Though anyone can receive the benefits of blood donation and blood banking, donation has long been an exclusionary process for gay men and men who have sex with men. In 2015, the Food and Drug Administration (FDA) removed the lifetime ban in lieu of a one-year deferral, which the Human Rights Campaign (HRC) criticized.
“Human Rights Campaign believes that the updated policy, like its precursors, does not treat persons with like risks in a similar way,” its webpage on blood donations reads.
“HRC has strongly encouraged FDA to revise the donor questionnaire based on an individual risk assessment of sexual behaviors upon which all donors are evaluated equally, without regard to sexual orientation or gender identity.”
When going to donate blood, potential donors must first go through a risk-assessment questionnaire about the donor’s personal history.
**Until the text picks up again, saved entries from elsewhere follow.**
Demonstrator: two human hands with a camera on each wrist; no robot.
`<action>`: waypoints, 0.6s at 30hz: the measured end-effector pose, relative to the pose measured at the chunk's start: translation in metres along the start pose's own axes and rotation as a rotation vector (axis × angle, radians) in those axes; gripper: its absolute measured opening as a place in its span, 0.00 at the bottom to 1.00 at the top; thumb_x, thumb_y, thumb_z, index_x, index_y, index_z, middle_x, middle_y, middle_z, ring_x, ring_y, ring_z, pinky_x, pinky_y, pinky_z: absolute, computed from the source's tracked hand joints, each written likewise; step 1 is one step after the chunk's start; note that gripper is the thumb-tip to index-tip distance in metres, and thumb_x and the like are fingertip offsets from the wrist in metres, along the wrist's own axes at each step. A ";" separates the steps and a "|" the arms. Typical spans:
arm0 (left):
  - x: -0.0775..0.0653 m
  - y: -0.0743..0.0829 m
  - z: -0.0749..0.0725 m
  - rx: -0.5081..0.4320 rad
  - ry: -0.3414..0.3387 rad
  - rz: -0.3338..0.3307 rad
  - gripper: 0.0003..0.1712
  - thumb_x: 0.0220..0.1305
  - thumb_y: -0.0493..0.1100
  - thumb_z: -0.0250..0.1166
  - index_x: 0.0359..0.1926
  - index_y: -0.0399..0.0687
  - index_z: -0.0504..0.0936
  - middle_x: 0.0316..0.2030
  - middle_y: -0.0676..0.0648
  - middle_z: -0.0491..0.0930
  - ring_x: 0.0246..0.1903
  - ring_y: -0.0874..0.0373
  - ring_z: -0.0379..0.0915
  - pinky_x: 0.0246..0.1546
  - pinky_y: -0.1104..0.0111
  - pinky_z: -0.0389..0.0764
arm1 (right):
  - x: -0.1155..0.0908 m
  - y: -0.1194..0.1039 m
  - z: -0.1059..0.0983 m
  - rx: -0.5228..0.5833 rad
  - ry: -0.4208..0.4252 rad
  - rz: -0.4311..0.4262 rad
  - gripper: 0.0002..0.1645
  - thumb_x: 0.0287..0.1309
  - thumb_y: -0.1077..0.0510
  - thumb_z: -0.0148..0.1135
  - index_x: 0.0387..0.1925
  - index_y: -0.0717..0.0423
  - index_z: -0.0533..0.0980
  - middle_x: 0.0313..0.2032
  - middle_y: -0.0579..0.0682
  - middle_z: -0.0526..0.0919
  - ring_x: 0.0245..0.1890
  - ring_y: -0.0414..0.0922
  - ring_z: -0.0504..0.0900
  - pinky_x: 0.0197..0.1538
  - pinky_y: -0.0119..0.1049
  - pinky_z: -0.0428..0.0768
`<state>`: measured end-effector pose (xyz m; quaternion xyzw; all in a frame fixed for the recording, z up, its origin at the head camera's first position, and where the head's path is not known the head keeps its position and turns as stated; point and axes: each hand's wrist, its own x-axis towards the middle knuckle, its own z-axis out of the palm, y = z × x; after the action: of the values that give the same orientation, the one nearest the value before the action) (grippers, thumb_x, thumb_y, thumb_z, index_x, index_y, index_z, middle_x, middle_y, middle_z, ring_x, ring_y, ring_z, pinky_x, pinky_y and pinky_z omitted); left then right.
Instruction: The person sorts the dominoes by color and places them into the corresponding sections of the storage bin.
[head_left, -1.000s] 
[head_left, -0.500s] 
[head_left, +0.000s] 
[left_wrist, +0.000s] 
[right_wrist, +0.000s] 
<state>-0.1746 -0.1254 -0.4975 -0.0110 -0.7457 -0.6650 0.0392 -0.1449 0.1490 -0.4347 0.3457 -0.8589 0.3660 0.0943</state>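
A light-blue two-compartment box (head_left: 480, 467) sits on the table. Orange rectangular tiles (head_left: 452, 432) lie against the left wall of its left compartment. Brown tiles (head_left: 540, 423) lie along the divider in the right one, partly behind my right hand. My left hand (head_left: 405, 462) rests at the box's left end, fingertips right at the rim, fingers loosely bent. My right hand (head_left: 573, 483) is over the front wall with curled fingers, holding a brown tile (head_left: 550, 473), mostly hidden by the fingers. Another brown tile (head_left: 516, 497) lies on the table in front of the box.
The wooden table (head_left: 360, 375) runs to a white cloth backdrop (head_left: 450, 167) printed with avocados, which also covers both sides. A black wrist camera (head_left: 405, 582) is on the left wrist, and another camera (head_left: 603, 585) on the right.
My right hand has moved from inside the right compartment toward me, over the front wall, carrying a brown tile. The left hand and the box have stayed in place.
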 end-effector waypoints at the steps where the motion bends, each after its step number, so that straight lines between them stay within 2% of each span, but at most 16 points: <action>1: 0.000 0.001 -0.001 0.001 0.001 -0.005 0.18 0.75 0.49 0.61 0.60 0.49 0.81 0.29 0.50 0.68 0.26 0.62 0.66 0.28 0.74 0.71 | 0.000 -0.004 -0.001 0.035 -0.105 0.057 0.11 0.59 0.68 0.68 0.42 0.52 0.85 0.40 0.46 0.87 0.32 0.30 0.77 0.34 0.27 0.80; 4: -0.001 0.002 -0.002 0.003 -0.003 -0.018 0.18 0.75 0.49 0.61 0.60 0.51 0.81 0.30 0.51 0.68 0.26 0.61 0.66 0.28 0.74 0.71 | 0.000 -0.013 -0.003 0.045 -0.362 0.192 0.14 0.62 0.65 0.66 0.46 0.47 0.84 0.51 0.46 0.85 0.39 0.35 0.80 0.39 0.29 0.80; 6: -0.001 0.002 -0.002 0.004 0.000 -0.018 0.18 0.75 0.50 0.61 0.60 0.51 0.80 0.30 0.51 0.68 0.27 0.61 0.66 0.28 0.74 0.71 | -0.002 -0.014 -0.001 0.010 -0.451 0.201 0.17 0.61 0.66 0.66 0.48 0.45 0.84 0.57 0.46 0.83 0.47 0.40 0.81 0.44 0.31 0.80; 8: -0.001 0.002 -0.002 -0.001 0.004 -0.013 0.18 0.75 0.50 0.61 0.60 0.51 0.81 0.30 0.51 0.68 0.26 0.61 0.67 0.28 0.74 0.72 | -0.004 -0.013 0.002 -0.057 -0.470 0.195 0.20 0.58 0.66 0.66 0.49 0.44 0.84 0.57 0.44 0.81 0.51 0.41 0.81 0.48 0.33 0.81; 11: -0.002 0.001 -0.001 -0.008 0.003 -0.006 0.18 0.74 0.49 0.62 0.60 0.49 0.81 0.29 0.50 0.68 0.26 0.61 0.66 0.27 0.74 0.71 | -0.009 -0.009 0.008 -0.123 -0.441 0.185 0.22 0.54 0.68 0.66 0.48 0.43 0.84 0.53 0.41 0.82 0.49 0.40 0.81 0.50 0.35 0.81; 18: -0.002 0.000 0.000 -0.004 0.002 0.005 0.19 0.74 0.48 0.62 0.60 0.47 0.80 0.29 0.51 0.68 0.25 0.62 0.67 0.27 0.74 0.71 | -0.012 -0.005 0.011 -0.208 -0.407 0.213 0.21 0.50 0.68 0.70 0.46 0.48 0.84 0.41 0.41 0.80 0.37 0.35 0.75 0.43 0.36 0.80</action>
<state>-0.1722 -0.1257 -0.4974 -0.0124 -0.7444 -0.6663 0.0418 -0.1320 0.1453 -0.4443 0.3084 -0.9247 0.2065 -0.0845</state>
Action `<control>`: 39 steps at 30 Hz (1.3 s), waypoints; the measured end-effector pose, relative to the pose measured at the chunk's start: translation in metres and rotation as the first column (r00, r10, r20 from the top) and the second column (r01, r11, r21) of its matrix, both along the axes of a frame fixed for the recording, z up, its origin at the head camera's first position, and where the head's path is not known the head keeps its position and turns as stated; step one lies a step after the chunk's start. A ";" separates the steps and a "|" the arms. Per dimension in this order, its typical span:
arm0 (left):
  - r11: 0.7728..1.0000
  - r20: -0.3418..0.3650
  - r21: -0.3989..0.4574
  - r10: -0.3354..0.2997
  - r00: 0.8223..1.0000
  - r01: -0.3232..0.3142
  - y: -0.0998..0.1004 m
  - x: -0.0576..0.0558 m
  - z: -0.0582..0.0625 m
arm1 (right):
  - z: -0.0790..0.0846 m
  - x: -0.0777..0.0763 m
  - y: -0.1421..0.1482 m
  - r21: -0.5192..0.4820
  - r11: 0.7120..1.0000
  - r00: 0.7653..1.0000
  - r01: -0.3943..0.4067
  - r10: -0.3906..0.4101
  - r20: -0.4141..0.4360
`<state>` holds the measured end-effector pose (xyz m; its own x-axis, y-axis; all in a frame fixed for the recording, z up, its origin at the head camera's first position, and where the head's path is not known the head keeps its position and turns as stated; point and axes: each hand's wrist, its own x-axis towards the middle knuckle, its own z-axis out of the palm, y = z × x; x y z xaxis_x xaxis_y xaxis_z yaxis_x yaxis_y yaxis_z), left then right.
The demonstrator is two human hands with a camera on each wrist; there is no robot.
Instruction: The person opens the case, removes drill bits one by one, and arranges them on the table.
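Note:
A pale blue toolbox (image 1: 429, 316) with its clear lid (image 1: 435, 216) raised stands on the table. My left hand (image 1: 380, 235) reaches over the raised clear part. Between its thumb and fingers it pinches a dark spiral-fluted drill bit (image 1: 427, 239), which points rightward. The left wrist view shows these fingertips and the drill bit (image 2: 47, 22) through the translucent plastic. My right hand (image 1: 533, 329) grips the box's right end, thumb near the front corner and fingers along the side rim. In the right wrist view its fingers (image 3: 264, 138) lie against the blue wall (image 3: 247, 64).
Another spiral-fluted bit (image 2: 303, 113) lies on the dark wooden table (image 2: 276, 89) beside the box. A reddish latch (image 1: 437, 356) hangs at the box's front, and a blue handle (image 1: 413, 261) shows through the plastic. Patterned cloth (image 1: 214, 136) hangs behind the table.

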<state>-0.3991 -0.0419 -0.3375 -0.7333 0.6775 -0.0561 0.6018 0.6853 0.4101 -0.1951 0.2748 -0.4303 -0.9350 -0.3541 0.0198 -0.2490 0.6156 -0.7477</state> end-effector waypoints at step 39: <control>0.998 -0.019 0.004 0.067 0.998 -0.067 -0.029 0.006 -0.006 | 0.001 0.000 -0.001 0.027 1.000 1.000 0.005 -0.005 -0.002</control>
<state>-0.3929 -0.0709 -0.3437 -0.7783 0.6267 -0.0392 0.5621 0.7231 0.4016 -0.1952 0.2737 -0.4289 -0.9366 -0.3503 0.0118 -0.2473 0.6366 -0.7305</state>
That questionnaire asks if potential donors have engaged in anal sex, received short-acting PrEP (pre-exposure prophylaxis), or gotten a tattoo from a non-state-regulated entity within three months of a donation date. Those who answer “yes” to any of those questions are automatically deferred, meaning they must wait to give blood. In January, the FDA issued draft guidance that recommends changes to the donor history questionnaire that would remove gender identity from questions and reduce deferral periods to three months from the current length of one year.
It is currently unclear whether these drafted changes, which have yet to be finalized and implemented, will have an impact on donor eligibility and participation rates.
Hoffstadter volunteers at Rush University College of Health Sciences as an assistant clinical instructor for the master’s program in medical laboratory science and at local blood donation centers.
“Every time I go to a bloodmobile and serve juice and cookies,” Hoffstadter said, “one of the things I do is [tell people], ‘Hey, did you know that blood banking got started in Chicago in the late 1930s? Have you ever heard of Dr. Bernard Fantus?’ That’s my schtick. That’s what I do when I’m serving juice and cookies.”